Sensible hypochondria and the Elvis woman

Last week, just after I got back from holiday, I felt a tiny lump in my armpit—in that strange border between pit and breast. It was spherical and it hurt. For those two reasons I was pretty sure it was nothing to worry about: cancers aren’t usually round (but cysts are) and cancers don’t usually hurt (but swollen glands do).  I had also done a rather gruesome yoga class on Tuesday night that had left me with sore arms and shoulders, so I thought it might be something to do with that.

Nevertheless, off I went to my GP for a referral, then off I went to have an ultrasound. Since my cancer treatment in 2006 this must be the fifth or sixth time I’ve found something suspicious and needed an ultrasound—these are in addition to my yearly mammograms and check-ups. My GP always says that my hypochondria is sensible—that’s obviously a contradiction—but it’s one I enjoy being permitted.

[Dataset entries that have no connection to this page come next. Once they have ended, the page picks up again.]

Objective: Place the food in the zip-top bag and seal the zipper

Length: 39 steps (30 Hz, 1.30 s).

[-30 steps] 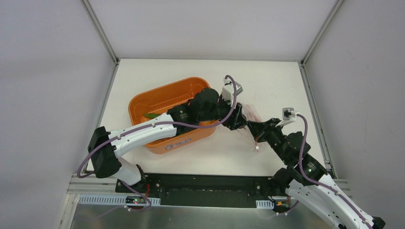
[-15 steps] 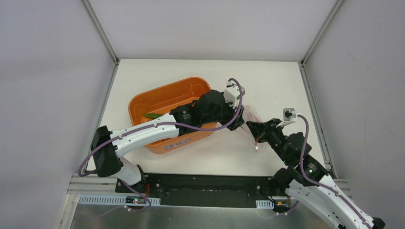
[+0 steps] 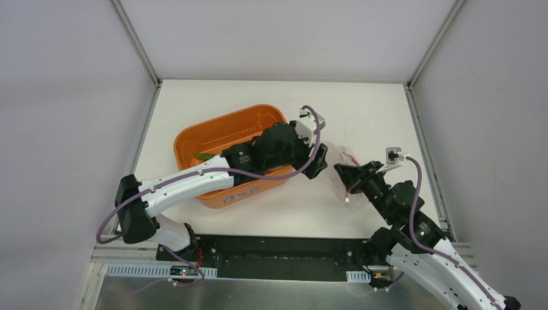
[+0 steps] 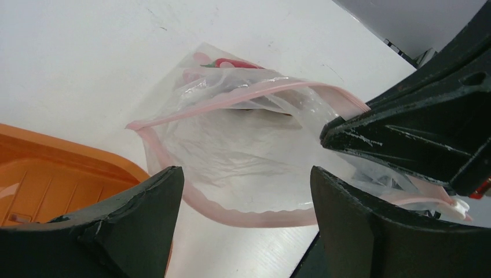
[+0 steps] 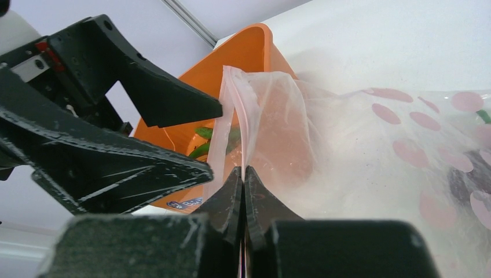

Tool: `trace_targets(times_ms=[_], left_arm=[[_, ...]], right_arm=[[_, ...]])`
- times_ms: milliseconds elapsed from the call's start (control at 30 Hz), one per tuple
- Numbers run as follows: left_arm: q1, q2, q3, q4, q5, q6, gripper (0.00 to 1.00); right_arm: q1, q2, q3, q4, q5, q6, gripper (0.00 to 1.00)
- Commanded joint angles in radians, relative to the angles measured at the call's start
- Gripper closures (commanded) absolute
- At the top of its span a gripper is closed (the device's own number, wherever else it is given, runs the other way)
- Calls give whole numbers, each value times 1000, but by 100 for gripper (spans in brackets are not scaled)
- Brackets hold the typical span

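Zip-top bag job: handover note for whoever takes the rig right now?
Left gripper: jaws open, empty, facing the mouth of the clear dotted plastic zip-top bag.
Right gripper: jaws shut on the bag's edge, holding the mouth up.
Done: a red chili is inside the bag.
Left: green chili peppers lie in the orange plastic tub; bag them, then seal the pink zipper strip.

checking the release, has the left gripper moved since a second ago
Yes: the left gripper has backed off slightly leftward, toward the orange tub.
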Motion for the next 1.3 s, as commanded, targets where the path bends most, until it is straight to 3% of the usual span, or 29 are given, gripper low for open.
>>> trace_targets(times_ms=[0, 333, 500, 600, 767, 867, 1100, 1267], left_arm=[[-9, -112, -60, 69, -51, 5, 18], [3, -310, -269, 77, -362, 16, 3], [60, -377, -300, -56, -392, 65, 1], [210, -416, -303, -277, -250, 99, 1], [349, -474, -340, -417, -220, 139, 1], [438, -469, -364, -471, -122, 204, 1], [560, -280, -358, -539, 62, 471, 1], [602, -105, -267, -560, 139, 530, 1]], right_arm=[[-3, 8, 25, 34, -15, 18, 100], [-3, 17, 18, 37, -18, 29, 100], [-2, 20, 15, 34, -14, 32, 100], [-4, 20, 13, 40, -8, 32, 100], [-4, 31, 7, 57, -16, 37, 100], [-4, 41, 6, 67, -28, 44, 100], [-3, 74, 11, 79, -53, 50, 100], [-4, 75, 29, 53, -56, 52, 100]])
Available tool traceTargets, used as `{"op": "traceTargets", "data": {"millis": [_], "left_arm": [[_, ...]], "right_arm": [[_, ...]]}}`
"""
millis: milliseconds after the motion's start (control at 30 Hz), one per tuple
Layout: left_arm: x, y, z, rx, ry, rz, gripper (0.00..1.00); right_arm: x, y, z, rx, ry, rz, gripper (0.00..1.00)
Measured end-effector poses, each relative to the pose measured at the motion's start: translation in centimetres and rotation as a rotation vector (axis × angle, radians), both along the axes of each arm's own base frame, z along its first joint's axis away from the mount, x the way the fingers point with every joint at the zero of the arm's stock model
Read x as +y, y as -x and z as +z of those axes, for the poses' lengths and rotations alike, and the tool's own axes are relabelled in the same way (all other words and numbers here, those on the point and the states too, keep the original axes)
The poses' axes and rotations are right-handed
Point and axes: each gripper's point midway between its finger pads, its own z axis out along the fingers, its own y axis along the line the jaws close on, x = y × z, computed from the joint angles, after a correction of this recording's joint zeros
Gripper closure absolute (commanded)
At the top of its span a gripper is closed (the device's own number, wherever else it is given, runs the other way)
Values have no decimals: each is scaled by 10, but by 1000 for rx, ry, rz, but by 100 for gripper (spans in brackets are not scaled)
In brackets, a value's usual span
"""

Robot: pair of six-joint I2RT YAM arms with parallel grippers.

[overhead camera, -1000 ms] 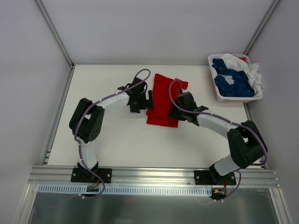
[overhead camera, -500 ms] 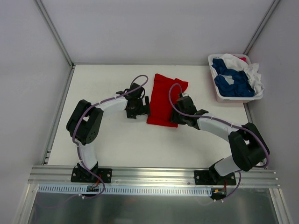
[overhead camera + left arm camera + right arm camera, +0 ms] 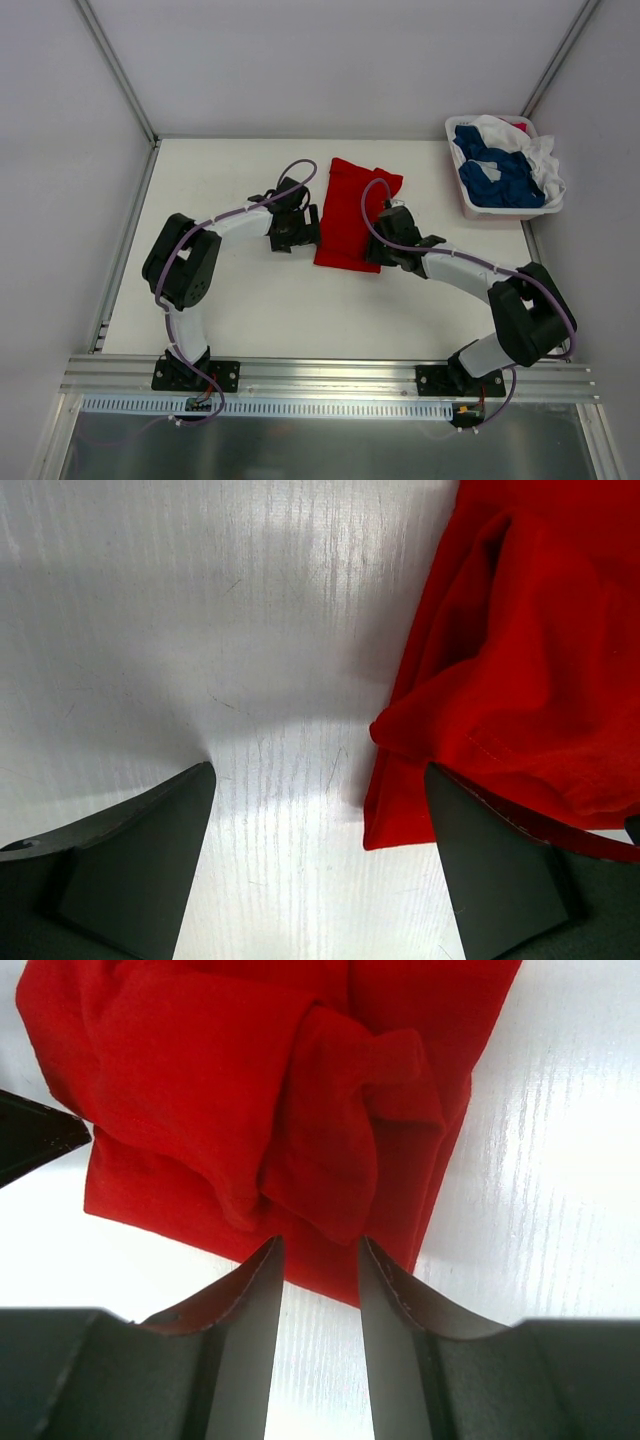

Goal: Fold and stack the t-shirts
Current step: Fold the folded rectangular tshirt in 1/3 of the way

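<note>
A bright red t-shirt [image 3: 350,205] lies folded into a long strip on the white table [image 3: 240,300], between my two arms. My left gripper [image 3: 306,228] is at its left edge, low on the table. In the left wrist view the red t-shirt [image 3: 530,650] fills the right side and my left gripper [image 3: 318,770] stands wide open, its right finger [image 3: 500,870] over the shirt's corner. My right gripper [image 3: 384,243] is at the shirt's near right corner. In the right wrist view the right gripper [image 3: 320,1242] has a narrow gap astride a bunched fold of the red t-shirt [image 3: 200,1090].
A white plastic basket [image 3: 505,208] stands at the back right, holding dark blue t-shirts [image 3: 495,178] and white cloth [image 3: 538,155]. Grey walls with metal rails close the table on the left, back and right. The left gripper's finger [image 3: 30,1140] shows at the right wrist view's left edge.
Both grippers have dropped a little toward the near end of the red shirt and settled at its sides. The right jaws have narrowed slightly. The shirt has not moved.
</note>
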Motion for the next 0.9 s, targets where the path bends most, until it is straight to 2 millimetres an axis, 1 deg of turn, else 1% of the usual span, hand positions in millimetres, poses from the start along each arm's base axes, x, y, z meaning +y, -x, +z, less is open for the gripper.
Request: {"op": "traceTargets", "data": {"millis": [267, 467, 567, 733, 900], "left_arm": [[9, -6, 0, -6, -6, 9, 14], [14, -20, 4, -27, -2, 25, 16], [13, -28, 10, -46, 5, 27, 19], [5, -41, 17, -75, 26, 21, 22], [0, -41, 17, -77, 52, 14, 25]], "right_arm": [[1, -1, -9, 14, 9, -1, 62], [1, -2, -11, 15, 10, -1, 62], [1, -2, -12, 16, 11, -1, 62], [1, -2, -13, 18, 12, -1, 62], [1, -2, -14, 21, 14, -1, 64]]}}
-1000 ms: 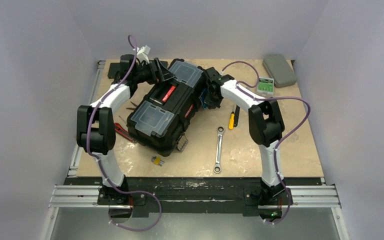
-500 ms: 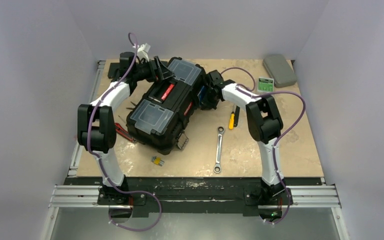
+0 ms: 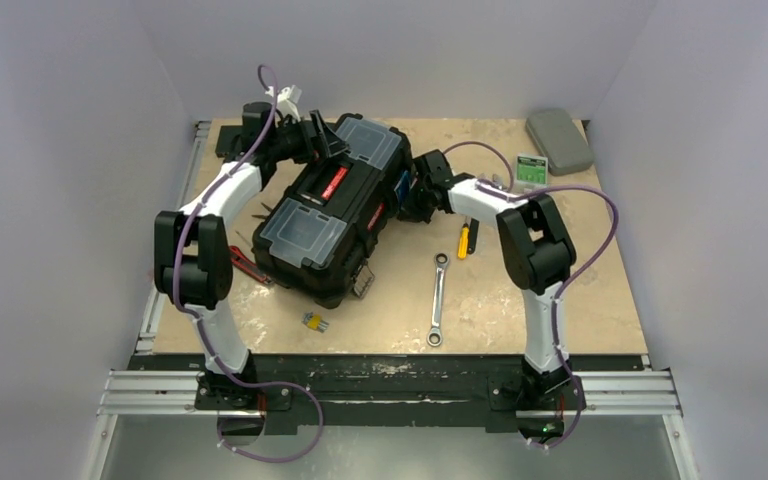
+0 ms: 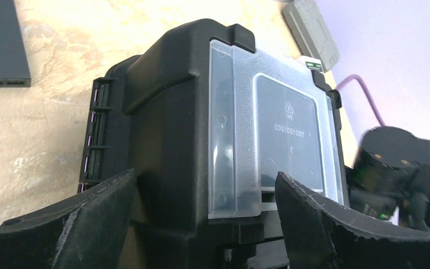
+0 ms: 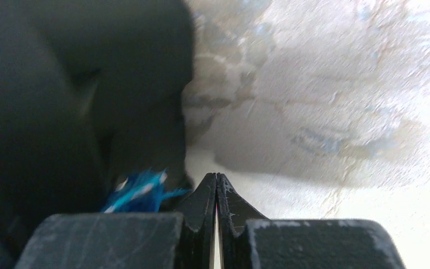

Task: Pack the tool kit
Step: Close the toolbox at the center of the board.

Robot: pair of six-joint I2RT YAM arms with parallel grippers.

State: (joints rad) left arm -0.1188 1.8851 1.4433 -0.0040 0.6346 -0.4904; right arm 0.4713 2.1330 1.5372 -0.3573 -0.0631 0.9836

Having an ultrasound is a funny business, surrounded by distinct actions and movements and feelings that I forget from one time to the next. Mostly there is this panicky, sickly worry that there might be something there:

What if I need surgery? Will I have to cancel Chrismas? What if I have to have chemo again? Would I keep going to work this time or take sick leave, now that I have the luxury of tenure? What if it’s incurable? Death scene—don’t go there—fast forward to funeral. What music should play? I’d love Cold Chisel’s ‘Flame Trees’ but is it too cheesy?—perhaps I should have classical?—no, I’ll have ‘Flame Trees’, after all it is my funeral.  I’d better get my will fixed up, and there’s still that unfinished student film in the cupboard—I’ve got to make the soundtrack. Oh rats, I don’t want to die before I’m a grandmother or a professor, hell, even before I’ve had a sabbatical, noooooo…..

Then there’s the inevitable search around the house for the last ultrasound films, so the doctors can compare and contrast. I usually find them under the bed. They have to be dusted off and then carried, flapping in the wind, to Newtown on the bus. When you’re burdened with those big white envelopes that don’t fit into any bag everyone knows where you’re off to. You get smiles from strangers.

On the journey things get out of whack: cars and people and bikes all seem like they’re going at slower speeds than me. Also, colours become dull, almost grey. I sit on the 423 bus and wonder how many of my fellow passengers have cancers they don’t know about, how many of them have diabetes or heart disease, how many might be about to have a stroke, how many of them might have gangrenous legs hidden under their nice slacks… it’s oddly comforting.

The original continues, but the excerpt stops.